» WHAT TO DO:
Set the data down exactly as it stands, and keep its pictures out.

» INFORMATION SHOWN:
========================================

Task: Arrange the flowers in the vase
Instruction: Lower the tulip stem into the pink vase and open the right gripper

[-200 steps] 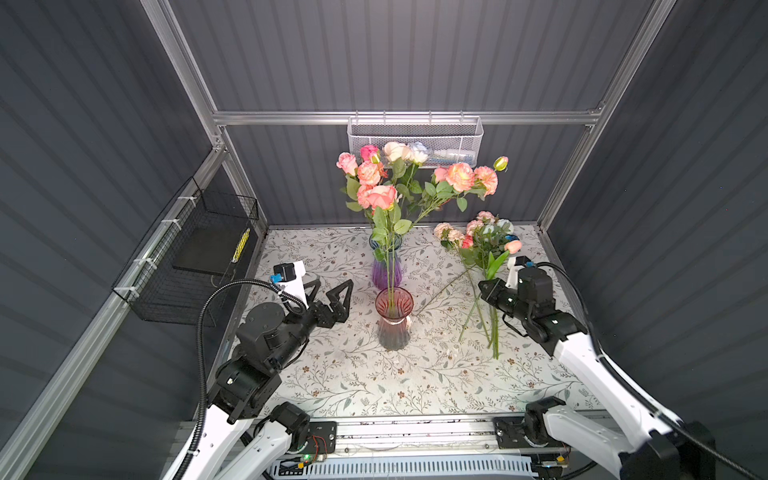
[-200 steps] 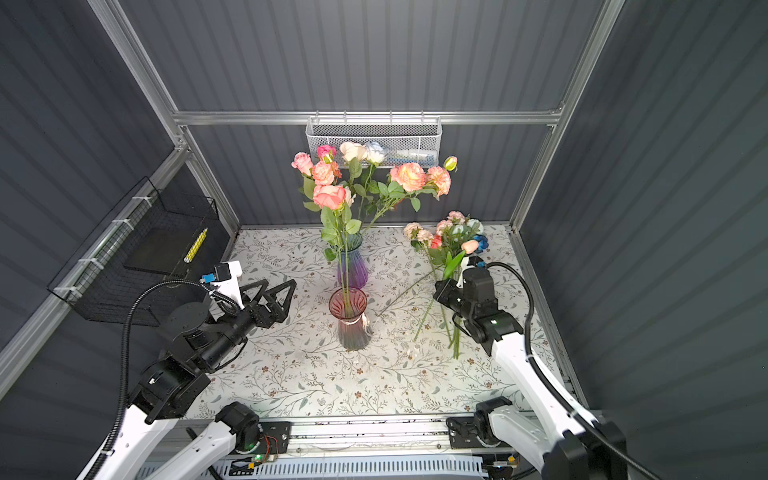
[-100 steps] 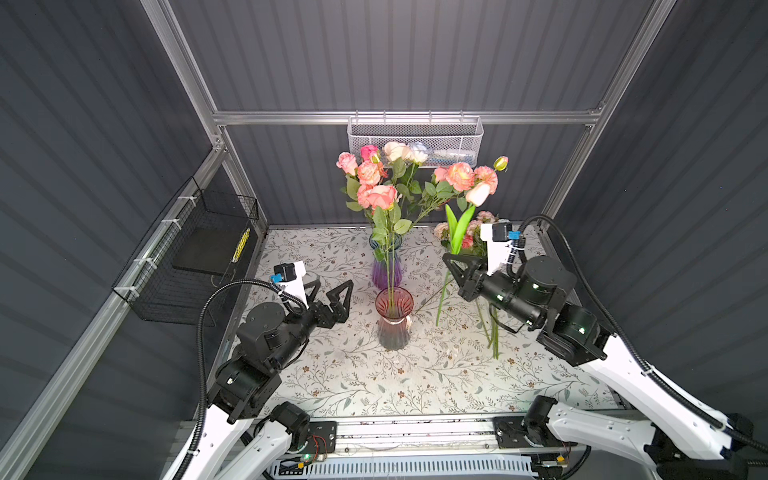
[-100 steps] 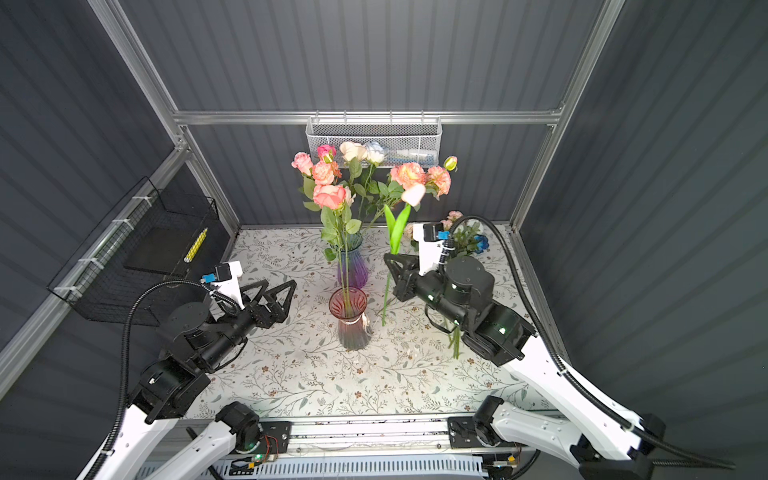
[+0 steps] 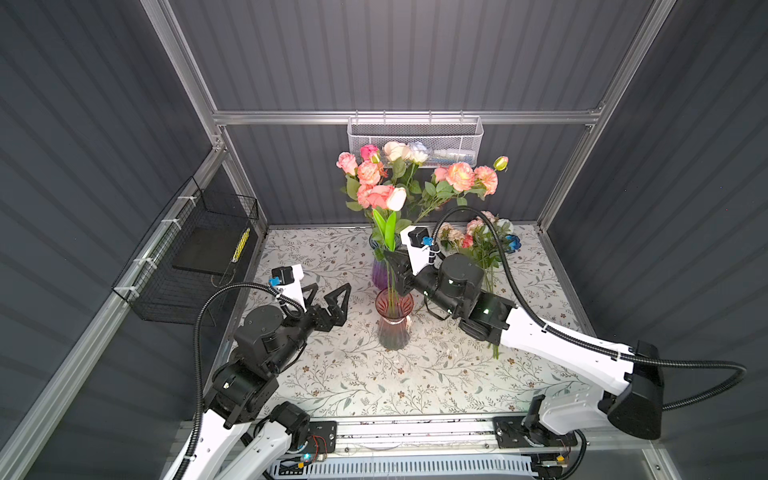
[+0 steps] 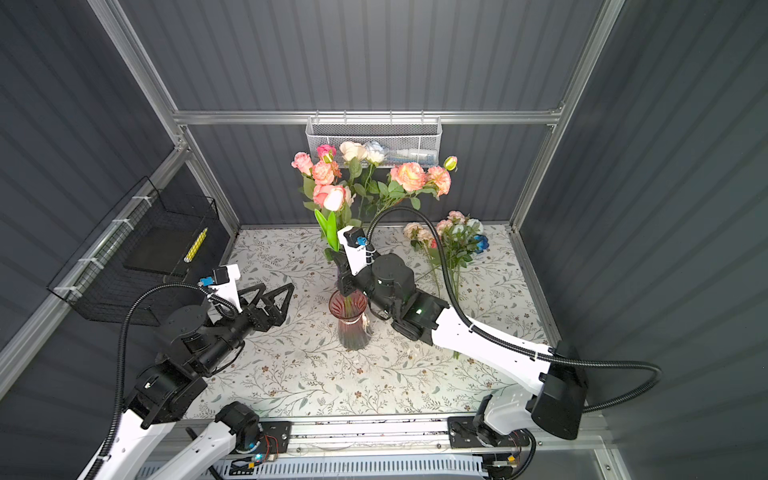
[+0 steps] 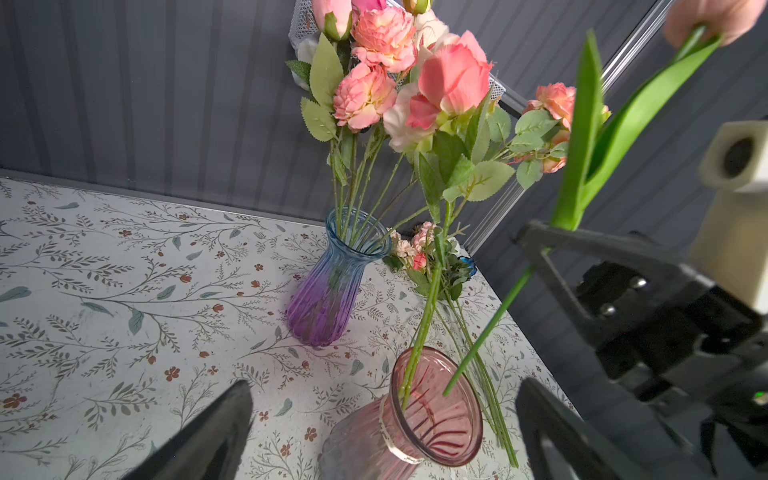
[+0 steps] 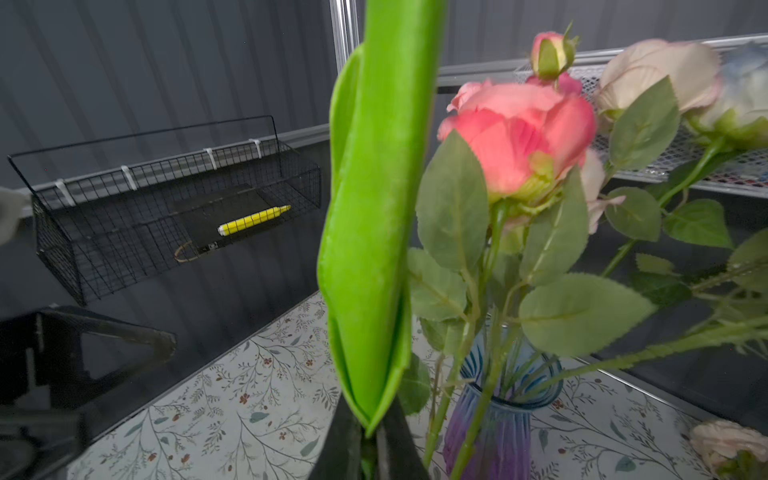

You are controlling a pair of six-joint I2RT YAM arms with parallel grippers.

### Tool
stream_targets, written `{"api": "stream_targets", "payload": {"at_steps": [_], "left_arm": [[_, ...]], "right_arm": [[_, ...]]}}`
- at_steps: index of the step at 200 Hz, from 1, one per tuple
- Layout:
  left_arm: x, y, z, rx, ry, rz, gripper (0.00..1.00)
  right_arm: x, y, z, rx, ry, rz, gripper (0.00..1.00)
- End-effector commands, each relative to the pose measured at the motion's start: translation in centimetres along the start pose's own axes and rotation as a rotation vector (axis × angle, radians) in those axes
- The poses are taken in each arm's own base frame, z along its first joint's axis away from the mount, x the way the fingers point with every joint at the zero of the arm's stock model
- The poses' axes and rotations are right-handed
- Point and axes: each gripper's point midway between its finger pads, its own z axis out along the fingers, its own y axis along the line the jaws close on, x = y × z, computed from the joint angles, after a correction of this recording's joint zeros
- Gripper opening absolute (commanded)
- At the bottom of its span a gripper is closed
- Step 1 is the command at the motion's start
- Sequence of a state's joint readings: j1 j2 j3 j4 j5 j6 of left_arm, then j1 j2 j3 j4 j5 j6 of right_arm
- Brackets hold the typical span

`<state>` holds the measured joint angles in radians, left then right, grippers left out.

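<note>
My right gripper (image 5: 395, 266) (image 6: 344, 270) (image 8: 370, 451) is shut on the stem of a cream-pink flower (image 5: 397, 198) with broad green leaves (image 8: 374, 208). It holds the flower upright over the red glass vase (image 5: 394, 322) (image 6: 351, 324) (image 7: 432, 415). The stem's lower end (image 7: 486, 324) hangs at the vase mouth, beside one stem standing inside. A blue-purple vase (image 5: 379, 274) (image 7: 328, 291) behind holds several pink and peach flowers (image 5: 374, 183). More flowers (image 5: 478, 241) (image 6: 453, 237) lie on the table at the right. My left gripper (image 5: 331, 291) (image 6: 276, 291) (image 7: 380, 436) stands open left of the red vase.
A black wire basket (image 5: 195, 253) (image 8: 166, 199) with a yellow marker (image 8: 253, 218) hangs on the left wall. On the back wall, behind the tallest blooms, hangs a white mesh basket (image 5: 415, 137). The floral-patterned table (image 5: 374, 382) is walled on three sides.
My right gripper has lifted one flower from the pile at the right and carried it left to above the red vase. The left arm has not moved.
</note>
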<state>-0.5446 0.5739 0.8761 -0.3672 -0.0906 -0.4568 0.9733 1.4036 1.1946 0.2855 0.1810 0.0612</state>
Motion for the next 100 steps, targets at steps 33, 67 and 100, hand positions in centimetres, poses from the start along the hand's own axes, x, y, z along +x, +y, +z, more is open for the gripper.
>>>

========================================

» RESPONSE:
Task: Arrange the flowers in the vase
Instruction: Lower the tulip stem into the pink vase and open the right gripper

[-200 steps] 
[-200 steps] 
[-100 steps] 
[-100 steps] 
[+0 steps] 
[+0 steps] 
[+0 steps] 
[+0 steps] 

You are controlling a pair of six-joint I2RT YAM arms with parallel grippers.

### Tool
stream_targets, written `{"api": "stream_targets", "payload": {"at_steps": [_], "left_arm": [[_, ...]], "right_arm": [[_, ...]]}}`
- at_steps: index of the step at 200 Hz, from 1, one per tuple
- Layout:
  left_arm: x, y, z, rx, ry, rz, gripper (0.00..1.00)
  right_arm: x, y, z, rx, ry, rz, gripper (0.00..1.00)
- End-effector commands, each relative to the pose measured at the motion's start: translation in centimetres along the start pose's own axes and rotation as a rotation vector (axis × angle, radians) in those axes
- The poses are taken in each arm's own base frame, z along its first joint's axis away from the mount, x the way the fingers point with every joint at the zero of the arm's stock model
- The poses' axes and rotations are right-handed
- Point and axes: each gripper's point midway between its finger pads, its own z axis out along the fingers, its own y axis along the line the jaws close on, x = y × z, computed from the joint angles, after a correction of this recording's joint zeros
- Gripper opening absolute (commanded)
- At the bottom of its span a gripper is closed
- Step 1 is the command at the motion's start
- Sequence of a state's joint readings: j1 j2 j3 j4 j5 j6 of left_arm, then j1 j2 j3 j4 j5 j6 of right_arm
- Brackets hold the typical span

`<state>` holds the measured joint angles in radians, left then right, grippers left out.

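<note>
My right gripper (image 5: 395, 266) (image 6: 344, 270) (image 8: 370, 451) is shut on the stem of a cream-pink flower (image 5: 397, 198) with broad green leaves (image 8: 374, 208). It holds the flower upright over the red glass vase (image 5: 394, 322) (image 6: 351, 324) (image 7: 432, 415). The stem's lower end (image 7: 486, 324) hangs at the vase mouth, beside one stem standing inside. A blue-purple vase (image 5: 379, 274) (image 7: 328, 291) behind holds several pink and peach flowers (image 5: 374, 183). More flowers (image 5: 478, 241) (image 6: 453, 237) lie on the table at the right. My left gripper (image 5: 331, 291) (image 6: 276, 291) (image 7: 380, 436) stands open left of the red vase.
A black wire basket (image 5: 195, 253) (image 8: 166, 199) with a yellow marker (image 8: 253, 218) hangs on the left wall. On the back wall, behind the tallest blooms, hangs a white mesh basket (image 5: 415, 137). The floral-patterned table (image 5: 374, 382) is walled on three sides.
My right gripper has lifted one flower from the pile at the right and carried it left to above the red vase. The left arm has not moved.
</note>
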<state>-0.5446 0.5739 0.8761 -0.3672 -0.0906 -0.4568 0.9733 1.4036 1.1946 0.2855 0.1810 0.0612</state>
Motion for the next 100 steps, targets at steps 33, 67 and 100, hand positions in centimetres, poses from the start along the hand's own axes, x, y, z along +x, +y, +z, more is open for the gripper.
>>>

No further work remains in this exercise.